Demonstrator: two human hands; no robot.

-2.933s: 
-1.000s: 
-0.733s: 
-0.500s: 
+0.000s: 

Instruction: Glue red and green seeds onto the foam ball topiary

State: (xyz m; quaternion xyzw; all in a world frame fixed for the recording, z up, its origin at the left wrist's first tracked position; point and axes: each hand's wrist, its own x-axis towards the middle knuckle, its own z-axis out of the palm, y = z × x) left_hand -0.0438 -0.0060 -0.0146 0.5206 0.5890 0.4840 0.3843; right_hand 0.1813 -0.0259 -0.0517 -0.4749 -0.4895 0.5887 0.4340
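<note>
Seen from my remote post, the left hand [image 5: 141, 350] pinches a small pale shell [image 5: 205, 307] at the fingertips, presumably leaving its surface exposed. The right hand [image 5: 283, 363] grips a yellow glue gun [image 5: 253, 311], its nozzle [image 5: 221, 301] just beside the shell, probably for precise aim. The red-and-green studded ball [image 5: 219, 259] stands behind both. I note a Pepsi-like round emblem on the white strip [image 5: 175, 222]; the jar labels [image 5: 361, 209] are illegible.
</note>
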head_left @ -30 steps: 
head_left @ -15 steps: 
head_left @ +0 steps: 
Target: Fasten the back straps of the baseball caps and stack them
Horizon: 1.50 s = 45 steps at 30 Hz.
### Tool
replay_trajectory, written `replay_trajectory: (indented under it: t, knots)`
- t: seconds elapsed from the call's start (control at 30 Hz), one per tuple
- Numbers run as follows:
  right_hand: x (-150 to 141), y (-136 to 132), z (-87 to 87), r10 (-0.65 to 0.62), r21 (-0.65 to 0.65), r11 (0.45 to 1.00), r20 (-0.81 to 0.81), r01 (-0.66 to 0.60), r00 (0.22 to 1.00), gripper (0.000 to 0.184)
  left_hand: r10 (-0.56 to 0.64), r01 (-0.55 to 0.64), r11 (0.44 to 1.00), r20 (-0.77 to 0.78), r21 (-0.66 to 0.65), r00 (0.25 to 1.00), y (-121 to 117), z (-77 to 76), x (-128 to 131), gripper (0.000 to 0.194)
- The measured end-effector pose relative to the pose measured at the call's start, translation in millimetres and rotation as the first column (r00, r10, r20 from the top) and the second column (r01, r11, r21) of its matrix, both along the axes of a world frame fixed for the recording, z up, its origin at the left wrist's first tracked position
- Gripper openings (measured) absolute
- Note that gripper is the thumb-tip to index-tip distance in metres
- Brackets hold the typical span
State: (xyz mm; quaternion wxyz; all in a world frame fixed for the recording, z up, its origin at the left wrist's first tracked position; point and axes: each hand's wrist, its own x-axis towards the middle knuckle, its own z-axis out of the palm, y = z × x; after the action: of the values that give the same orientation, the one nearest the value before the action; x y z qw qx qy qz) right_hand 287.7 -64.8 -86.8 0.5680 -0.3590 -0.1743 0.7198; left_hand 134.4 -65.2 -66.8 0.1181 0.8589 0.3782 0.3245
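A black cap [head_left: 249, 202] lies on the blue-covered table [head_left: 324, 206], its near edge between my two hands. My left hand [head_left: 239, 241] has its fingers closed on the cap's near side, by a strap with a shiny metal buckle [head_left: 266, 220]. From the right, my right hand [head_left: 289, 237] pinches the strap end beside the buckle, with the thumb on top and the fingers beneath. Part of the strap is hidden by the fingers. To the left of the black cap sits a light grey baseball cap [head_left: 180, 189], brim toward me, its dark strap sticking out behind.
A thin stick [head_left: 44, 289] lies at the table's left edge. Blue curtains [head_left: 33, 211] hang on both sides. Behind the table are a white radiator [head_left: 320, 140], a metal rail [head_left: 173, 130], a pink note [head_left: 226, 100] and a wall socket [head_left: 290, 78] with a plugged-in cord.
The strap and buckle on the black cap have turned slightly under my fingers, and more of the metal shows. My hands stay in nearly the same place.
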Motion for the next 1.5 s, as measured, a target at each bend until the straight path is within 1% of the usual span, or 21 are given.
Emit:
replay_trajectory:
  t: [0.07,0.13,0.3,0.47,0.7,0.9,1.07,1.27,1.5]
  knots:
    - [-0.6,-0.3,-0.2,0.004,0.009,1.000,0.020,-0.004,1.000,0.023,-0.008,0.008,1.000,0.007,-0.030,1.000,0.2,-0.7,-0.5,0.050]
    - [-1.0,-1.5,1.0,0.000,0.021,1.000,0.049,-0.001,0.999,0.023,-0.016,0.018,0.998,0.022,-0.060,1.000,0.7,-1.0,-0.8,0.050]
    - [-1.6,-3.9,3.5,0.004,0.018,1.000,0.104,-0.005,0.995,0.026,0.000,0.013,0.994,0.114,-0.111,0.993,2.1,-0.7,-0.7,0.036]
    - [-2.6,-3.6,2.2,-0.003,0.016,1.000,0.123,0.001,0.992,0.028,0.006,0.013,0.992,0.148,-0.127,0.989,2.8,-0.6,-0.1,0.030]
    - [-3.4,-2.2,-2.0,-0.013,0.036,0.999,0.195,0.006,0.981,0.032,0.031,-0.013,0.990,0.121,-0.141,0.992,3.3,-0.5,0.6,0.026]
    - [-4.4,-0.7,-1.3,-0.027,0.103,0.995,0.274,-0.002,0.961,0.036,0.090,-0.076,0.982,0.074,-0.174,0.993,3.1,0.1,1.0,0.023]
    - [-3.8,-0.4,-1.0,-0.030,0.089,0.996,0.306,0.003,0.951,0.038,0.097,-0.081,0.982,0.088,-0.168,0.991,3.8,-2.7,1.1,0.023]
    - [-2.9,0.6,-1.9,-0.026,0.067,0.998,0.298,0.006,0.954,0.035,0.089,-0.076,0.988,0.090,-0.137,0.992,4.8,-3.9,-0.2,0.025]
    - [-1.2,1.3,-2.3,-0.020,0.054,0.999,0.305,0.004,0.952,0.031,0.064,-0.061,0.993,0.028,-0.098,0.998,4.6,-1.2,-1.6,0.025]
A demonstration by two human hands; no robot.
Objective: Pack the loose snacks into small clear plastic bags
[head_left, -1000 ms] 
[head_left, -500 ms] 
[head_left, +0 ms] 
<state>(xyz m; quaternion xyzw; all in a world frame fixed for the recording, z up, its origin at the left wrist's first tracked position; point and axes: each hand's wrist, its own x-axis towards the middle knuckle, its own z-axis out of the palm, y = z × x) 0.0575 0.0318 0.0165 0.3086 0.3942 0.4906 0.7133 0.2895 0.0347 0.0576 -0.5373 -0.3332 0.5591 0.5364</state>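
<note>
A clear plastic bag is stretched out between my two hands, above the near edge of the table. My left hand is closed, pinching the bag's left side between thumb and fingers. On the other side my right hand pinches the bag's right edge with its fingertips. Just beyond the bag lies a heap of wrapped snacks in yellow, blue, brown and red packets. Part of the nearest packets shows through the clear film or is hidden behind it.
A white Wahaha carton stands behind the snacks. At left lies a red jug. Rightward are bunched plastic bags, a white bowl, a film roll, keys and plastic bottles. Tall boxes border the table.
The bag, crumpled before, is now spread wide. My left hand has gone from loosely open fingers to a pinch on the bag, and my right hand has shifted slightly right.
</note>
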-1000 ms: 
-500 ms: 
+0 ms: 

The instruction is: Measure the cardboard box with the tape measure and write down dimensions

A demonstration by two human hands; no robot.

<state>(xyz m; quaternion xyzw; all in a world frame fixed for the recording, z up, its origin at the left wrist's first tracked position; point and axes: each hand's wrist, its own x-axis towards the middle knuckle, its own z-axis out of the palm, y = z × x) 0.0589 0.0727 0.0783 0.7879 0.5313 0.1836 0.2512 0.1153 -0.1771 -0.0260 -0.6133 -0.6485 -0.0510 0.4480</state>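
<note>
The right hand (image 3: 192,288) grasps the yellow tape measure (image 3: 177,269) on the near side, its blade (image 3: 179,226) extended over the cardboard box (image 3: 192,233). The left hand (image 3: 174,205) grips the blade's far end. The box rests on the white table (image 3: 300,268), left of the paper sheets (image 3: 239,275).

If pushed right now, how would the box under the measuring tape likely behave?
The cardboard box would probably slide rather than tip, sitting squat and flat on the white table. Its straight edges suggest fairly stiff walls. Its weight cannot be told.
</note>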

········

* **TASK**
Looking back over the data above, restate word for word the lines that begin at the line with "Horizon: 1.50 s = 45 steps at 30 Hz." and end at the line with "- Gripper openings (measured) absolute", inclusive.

* **RESPONSE TO THIS EXERCISE**
Horizon: 1.50 s = 45 steps at 30 Hz.
### Tool
replay_trajectory, written `replay_trajectory: (indented under it: t, knots)`
- t: seconds elapsed from the call's start (control at 30 Hz), one per tuple
- Numbers run as follows:
  right_hand: x (-150 to 141), y (-136 to 132), z (-87 to 87), r10 (-0.65 to 0.62), r21 (-0.65 to 0.65), r11 (0.45 to 1.00), r20 (-0.81 to 0.81), r01 (-0.66 to 0.60), r00 (0.22 to 1.00), gripper (0.000 to 0.184)
  left_hand: r10 (-0.56 to 0.64), r01 (-0.55 to 0.64), r11 (0.44 to 1.00), r20 (-0.77 to 0.78), r21 (-0.66 to 0.65), r00 (0.25 to 1.00), y (-121 to 117), z (-77 to 76), x (-128 to 131), gripper (0.000 to 0.194)
- The measured end-effector pose relative to the pose measured at the call's start, translation in millimetres and rotation as the first column (r00, r10, r20 from the top) and the second column (r01, r11, r21) of its matrix, both along the axes of a world frame fixed for the recording, z up, its origin at the left wrist's first tracked position
- Gripper openings (measured) absolute

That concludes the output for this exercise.